Later, in October 2021, the council adopted a resolution to boost the wages of nonunion city workers by at least 6% over the next several years and higher if firefighters and police officers receive larger raises.

The city’s latest move comes about four months after the Dane County Board refused a proposal from County Executive Joe Parisi to give county employees a one-time, $1,000 payment, a measure aimed at offsetting the impacts of inflation on workers’ pocketbooks.

In late May, county supervisors rejected the plan on a unanimous voice vote, citing a need to preserve federal stimulus funds, which would have bankrolled the payments, for possible future use. It would have cost $3 million to give about 2,400 county employees either the full $1,000 or prorated payments based on how much they work.

The mayor’s proposed payments are possible due to an unexpected surplus in the city’s premium-stabilization fund for life insurance and long-term/short-term disability programs, Rhodes-Conway said.

Both the city and permanent city employees contribute to the fund, the mayor said. It has grown over the past couple of years to twice the amount recommended by the city’s insurance provider. Because of that, the insurance provider will also freeze premiums at current levels for at least the next two years, Rhodes-Conway said. The life insurance fund has a $5.6 million balance and the disability program a $1.1 million balance, with both expected to increase by the end of the year.

The mayor’s announcement comes as part of a tentative contract agreement with the Madison Professional Police Officers Association.
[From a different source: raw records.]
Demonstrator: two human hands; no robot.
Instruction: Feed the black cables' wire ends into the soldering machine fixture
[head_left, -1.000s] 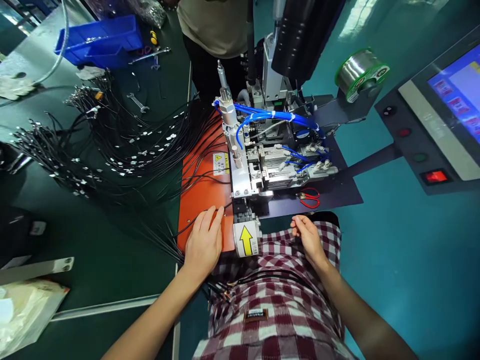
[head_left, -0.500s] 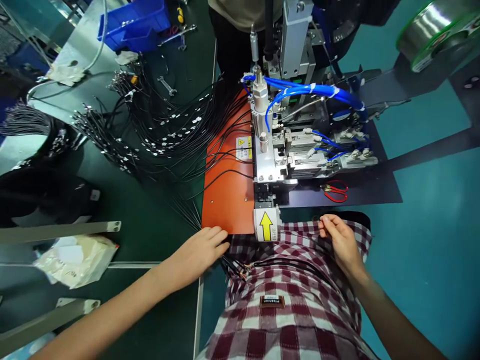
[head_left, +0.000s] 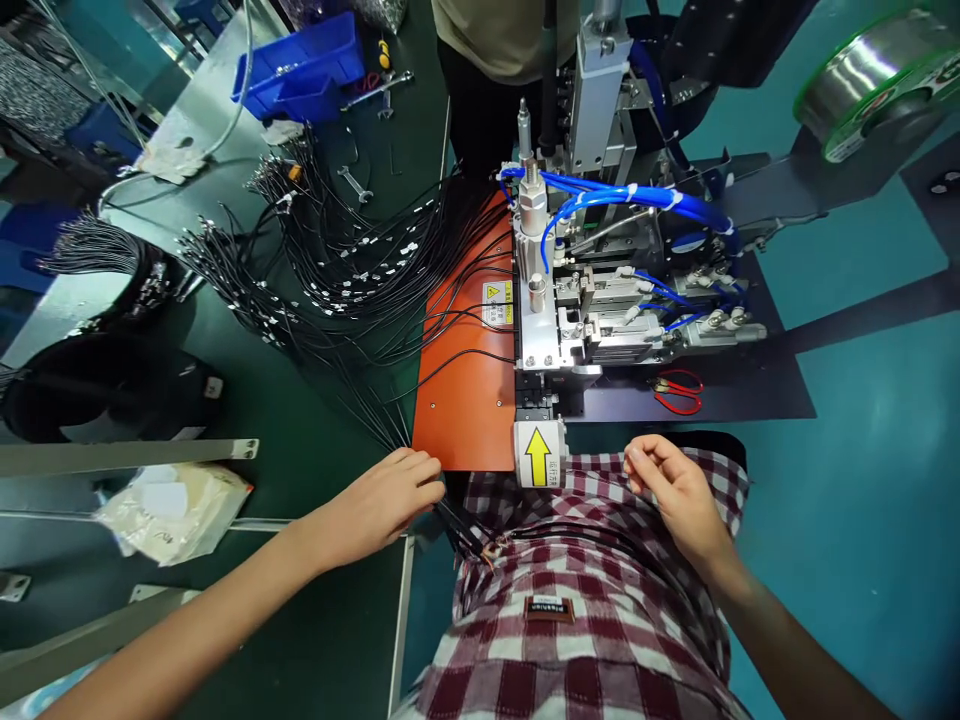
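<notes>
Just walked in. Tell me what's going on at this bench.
A person faces a small machine with blue hoses. Their left hand rests on the black cables at the near corner of the orange plate. The right hand hovers over the checked shirt, fingertips pinched; whether it holds anything is unclear. Another person stands across the bench.

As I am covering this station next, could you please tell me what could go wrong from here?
1. The left hand rests on the black cables where they funnel past the orange plate; a pull could tangle the loose fan.
2. The cable ends hang over the lap and might snag on the checked shirt.
3. The right hand is close to the machine's arrow-labelled block; fingers could be pinched if it moves.
</notes>
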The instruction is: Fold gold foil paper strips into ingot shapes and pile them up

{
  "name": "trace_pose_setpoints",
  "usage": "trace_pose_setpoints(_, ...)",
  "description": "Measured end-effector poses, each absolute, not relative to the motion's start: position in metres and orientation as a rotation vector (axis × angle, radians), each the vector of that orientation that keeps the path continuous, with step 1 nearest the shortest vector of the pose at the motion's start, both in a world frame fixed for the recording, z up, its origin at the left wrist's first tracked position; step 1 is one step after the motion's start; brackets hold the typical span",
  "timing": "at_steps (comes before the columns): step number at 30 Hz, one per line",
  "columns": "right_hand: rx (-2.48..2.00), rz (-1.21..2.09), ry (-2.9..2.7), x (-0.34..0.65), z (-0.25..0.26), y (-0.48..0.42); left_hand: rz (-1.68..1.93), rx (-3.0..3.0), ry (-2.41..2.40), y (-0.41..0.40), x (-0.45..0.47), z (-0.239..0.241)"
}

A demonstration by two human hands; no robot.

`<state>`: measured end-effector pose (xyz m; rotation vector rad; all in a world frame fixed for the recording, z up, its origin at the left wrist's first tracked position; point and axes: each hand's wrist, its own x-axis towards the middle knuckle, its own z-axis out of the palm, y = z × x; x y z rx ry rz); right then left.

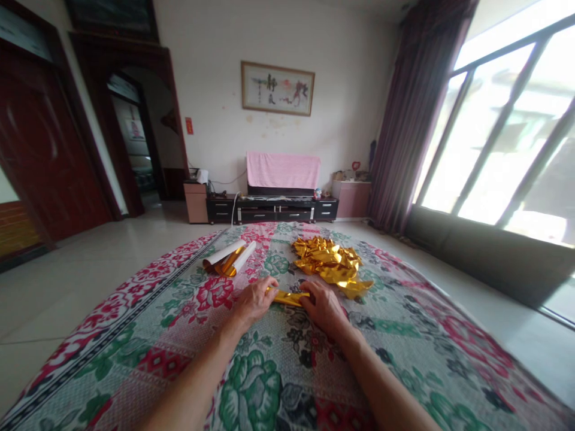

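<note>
A narrow folded strip of gold foil paper (288,297) lies low over the flowered cloth, stretched between my two hands. My left hand (258,299) is closed on its left end, thumb and fingers pinched together. At the right end, the fingers of my right hand (321,302) are curled over the foil. Just beyond my right hand sits a heap of folded gold foil pieces (330,260). Past my left hand lie curled sheets of foil paper (231,257), gold on one face and white on the other.
The flowered cloth (179,359) covers the rounded surface before me. Across the tiled floor (166,221) stands a low black cabinet (258,214), with a pink cloth (283,170) draped above it. A purple curtain (399,120) and large windows are on the right, doorways on the left.
</note>
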<state>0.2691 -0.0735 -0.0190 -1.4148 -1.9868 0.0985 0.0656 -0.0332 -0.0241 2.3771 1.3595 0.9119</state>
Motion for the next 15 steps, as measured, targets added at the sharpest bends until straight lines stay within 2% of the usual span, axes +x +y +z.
trace_pose_setpoints(15,-1.396,0.103,-2.037,0.2685,-0.0173,-0.0774,0.909,2.454,1.368,-0.0324,0.0622,-0.0302)
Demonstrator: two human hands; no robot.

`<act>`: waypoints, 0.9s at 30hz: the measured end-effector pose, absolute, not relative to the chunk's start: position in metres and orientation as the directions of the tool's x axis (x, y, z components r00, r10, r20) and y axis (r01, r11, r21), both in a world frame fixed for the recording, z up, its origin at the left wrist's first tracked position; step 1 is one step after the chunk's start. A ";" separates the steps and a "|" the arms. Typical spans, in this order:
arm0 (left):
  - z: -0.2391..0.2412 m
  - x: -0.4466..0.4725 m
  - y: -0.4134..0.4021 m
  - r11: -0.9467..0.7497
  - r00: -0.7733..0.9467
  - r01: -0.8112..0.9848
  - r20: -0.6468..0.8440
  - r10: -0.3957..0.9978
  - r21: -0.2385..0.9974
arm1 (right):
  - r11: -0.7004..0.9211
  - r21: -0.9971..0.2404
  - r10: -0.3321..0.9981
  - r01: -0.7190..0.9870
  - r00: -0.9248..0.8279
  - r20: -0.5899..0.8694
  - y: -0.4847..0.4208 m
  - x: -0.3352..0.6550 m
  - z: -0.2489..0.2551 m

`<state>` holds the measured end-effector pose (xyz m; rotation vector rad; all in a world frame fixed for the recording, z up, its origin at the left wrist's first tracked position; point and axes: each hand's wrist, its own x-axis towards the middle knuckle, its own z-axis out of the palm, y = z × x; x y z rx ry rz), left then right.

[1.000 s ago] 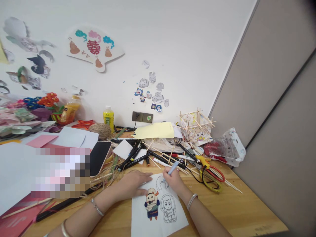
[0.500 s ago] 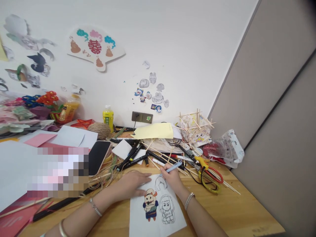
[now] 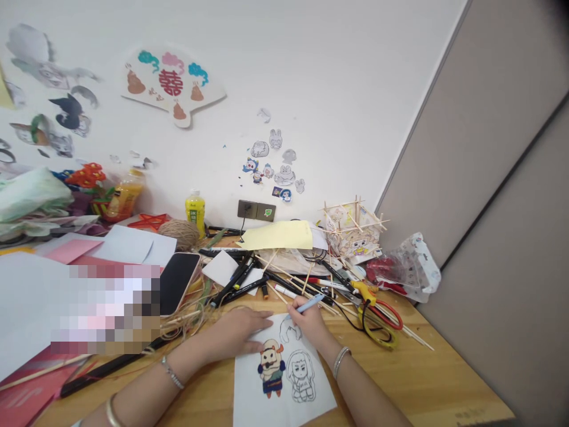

In the context of negotiations with MPPOA, the mayor said she proposed the one-time payment to help city employees deal with short-term inflation costs that have hit pocketbooks hard this year.

The tentative contract with MPPOA calls for a 1.5% pay increase in 2022; 2% plus the one-time, $1,000 payment in 2023; and 3% in both 2024 and 2025, said the mayor’s chief of staff, Mary Bottari.

“I am happy we can show our staff appreciation for their hard work and dedication in this way and that we can do it in the context of our final union negotiation,” the mayor said. “I am grateful to MPPOA for their consistent work through the negotiation and mediation process to come to agreement on a contract with the city. Our unions and associations are an important part of (city staff) and their work on behalf of their members is very appreciated.”